Brief:
Quote every entry word for word.

Material for the task:
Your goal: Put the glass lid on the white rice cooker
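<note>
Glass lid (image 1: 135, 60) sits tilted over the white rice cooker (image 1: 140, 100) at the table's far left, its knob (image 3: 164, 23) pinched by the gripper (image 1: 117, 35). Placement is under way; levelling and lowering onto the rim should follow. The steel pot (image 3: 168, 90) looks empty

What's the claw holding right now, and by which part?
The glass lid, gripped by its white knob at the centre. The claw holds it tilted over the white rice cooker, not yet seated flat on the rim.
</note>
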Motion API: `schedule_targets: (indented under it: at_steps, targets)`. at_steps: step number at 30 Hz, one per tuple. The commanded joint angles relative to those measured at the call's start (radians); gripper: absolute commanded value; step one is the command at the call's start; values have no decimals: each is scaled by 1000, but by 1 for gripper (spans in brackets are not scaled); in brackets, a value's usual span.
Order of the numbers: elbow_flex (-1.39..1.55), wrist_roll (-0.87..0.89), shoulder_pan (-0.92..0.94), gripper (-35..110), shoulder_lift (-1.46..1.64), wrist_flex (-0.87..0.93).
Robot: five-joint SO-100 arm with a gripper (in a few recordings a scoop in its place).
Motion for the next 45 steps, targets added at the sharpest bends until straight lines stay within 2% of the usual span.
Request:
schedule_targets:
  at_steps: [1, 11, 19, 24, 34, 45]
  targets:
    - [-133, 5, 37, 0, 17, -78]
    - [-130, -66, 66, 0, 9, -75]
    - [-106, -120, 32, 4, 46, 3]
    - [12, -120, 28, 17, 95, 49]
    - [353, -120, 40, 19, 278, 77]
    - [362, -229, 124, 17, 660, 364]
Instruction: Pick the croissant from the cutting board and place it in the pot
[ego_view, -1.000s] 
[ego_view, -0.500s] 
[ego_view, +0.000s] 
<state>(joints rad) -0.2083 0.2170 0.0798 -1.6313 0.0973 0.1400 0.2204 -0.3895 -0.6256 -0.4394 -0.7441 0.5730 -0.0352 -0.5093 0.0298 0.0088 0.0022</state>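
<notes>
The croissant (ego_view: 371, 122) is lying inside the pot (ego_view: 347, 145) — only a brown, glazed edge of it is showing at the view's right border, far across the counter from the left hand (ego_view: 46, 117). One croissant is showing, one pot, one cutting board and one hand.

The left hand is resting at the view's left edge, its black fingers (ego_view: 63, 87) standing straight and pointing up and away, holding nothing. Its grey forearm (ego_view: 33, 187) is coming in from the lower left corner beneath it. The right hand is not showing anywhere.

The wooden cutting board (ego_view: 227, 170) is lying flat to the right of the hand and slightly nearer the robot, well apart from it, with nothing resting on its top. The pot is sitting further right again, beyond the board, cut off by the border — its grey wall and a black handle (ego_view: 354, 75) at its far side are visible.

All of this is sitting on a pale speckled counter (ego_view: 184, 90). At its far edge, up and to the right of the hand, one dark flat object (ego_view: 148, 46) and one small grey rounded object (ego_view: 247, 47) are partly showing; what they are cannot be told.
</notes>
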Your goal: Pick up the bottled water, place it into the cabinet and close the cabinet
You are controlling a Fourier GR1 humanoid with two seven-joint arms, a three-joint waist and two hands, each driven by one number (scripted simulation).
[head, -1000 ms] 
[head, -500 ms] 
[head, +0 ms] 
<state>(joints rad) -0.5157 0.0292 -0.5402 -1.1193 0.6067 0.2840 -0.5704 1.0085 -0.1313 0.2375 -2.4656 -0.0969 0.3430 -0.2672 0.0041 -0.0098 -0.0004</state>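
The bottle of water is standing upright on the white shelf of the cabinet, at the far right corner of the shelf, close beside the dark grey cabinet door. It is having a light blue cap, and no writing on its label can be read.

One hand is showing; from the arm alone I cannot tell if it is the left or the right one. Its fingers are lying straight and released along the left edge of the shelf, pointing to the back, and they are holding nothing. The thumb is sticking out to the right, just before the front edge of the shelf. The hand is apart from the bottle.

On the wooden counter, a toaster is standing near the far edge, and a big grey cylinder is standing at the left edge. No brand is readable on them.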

Final answer:
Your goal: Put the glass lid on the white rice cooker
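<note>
Glass lid (image 1: 135, 60) sits tilted over the white rice cooker (image 1: 140, 100) at the table's far left, its knob (image 3: 164, 23) pinched by the gripper (image 1: 117, 35). Placement is under way; levelling and lowering onto the rim should follow. The steel pot (image 3: 168, 90) looks empty

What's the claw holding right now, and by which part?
The glass lid, gripped by its white knob at the centre. The claw holds it tilted over the white rice cooker, not yet seated flat on the rim.
</note>
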Motion API: `schedule_targets: (indented under it: at_steps, targets)`. at_steps: step number at 30 Hz, one per tuple. The commanded joint angles relative to those measured at the call's start (radians); gripper: absolute commanded value; step one is the command at the call's start; values have no decimals: each is scaled by 1000, but by 1 for gripper (spans in brackets are not scaled); in brackets, a value's usual span.
Order of the numbers: elbow_flex (-1.39..1.55), wrist_roll (-0.87..0.89), shoulder_pan (-0.92..0.94), gripper (-35..110), shoulder_lift (-1.46..1.64), wrist_flex (-0.87..0.93).
Robot: five-joint SO-100 arm with a gripper (in a few recordings a scoop in its place).
Motion for the next 45 steps, targets added at the sharpest bends until straight lines stay within 2% of the usual span.
Request:
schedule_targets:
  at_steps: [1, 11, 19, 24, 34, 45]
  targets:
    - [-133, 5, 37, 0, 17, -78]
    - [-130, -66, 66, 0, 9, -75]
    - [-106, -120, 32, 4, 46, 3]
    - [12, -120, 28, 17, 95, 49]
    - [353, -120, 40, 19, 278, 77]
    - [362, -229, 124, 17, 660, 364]
Instruction: Pick the croissant from the cutting board and place it in the pot
[ego_view, -1.000s] 
[ego_view, -0.500s] 
[ego_view, +0.000s] 
<state>(joints rad) -0.2083 0.2170 0.0798 -1.6313 0.0973 0.1400 0.2204 -0.3895 -0.6256 -0.4394 -0.7441 0.5730 -0.0352 -0.5093 0.0298 0.0088 0.0022</state>
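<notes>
The croissant (ego_view: 371, 122) is lying inside the pot (ego_view: 347, 145) — only a brown, glazed edge of it is showing at the view's right border, far across the counter from the left hand (ego_view: 46, 117). One croissant is showing, one pot, one cutting board and one hand.

The left hand is resting at the view's left edge, its black fingers (ego_view: 63, 87) standing straight and pointing up and away, holding nothing. Its grey forearm (ego_view: 33, 187) is coming in from the lower left corner beneath it. The right hand is not showing anywhere.

The wooden cutting board (ego_view: 227, 170) is lying flat to the right of the hand and slightly nearer the robot, well apart from it, with nothing resting on its top. The pot is sitting further right again, beyond the board, cut off by the border — its grey wall and a black handle (ego_view: 354, 75) at its far side are visible.

All of this is sitting on a pale speckled counter (ego_view: 184, 90). At its far edge, up and to the right of the hand, one dark flat object (ego_view: 148, 46) and one small grey rounded object (ego_view: 247, 47) are partly showing; what they are cannot be told.
</notes>
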Your goal: Pick up the bottled water, place it into the cabinet and close the cabinet
You are controlling a Fourier GR1 humanoid with two seven-joint arms, a three-joint waist and two hands, each driven by one number (scripted simulation).
[head, -1000 ms] 
[head, -500 ms] 
[head, +0 ms] 
<state>(joints rad) -0.5157 0.0292 -0.5402 -1.1193 0.6067 0.2840 -0.5704 1.0085 -0.1313 0.2375 -2.4656 -0.0969 0.3430 -0.2672 0.0041 -0.0098 -0.0004</state>
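The bottle of water is standing upright on the white shelf of the cabinet, at the far right corner of the shelf, close beside the dark grey cabinet door. It is having a light blue cap, and no writing on its label can be read.

One hand is showing; from the arm alone I cannot tell if it is the left or the right one. Its fingers are lying straight and released along the left edge of the shelf, pointing to the back, and they are holding nothing. The thumb is sticking out to the right, just before the front edge of the shelf. The hand is apart from the bottle.

On the wooden counter, a toaster is standing near the far edge, and a big grey cylinder is standing at the left edge. No brand is readable on them.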

This exercise is complete.